* EXERCISE DESCRIPTION
Please keep the images out and set down the data exactly as given.

<<<<

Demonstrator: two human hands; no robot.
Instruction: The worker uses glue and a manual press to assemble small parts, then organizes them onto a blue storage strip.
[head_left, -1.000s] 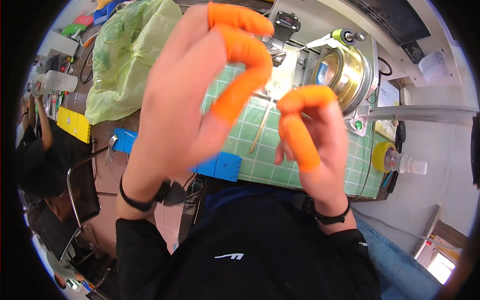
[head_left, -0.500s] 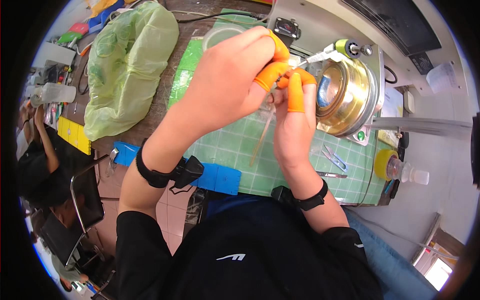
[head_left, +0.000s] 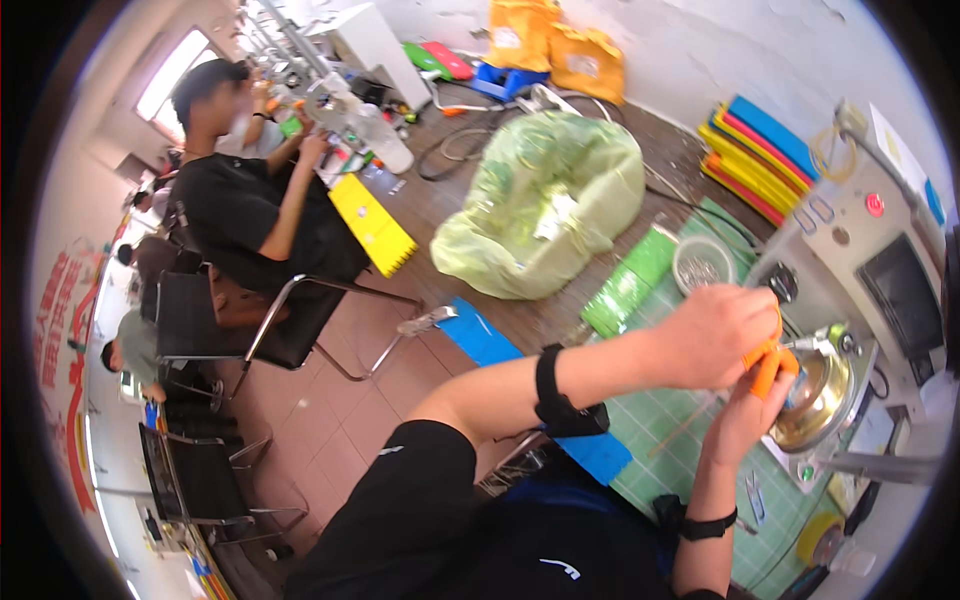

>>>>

* RESULT OF THIS TASK
Demonstrator: two human hands; no robot.
Instruction: The worker uses glue and a manual press to assemble small parts, then organizes them onto a blue storage strip.
[head_left, -1.000s] 
[head_left, -0.500s] 
[head_left, +0.000s] 

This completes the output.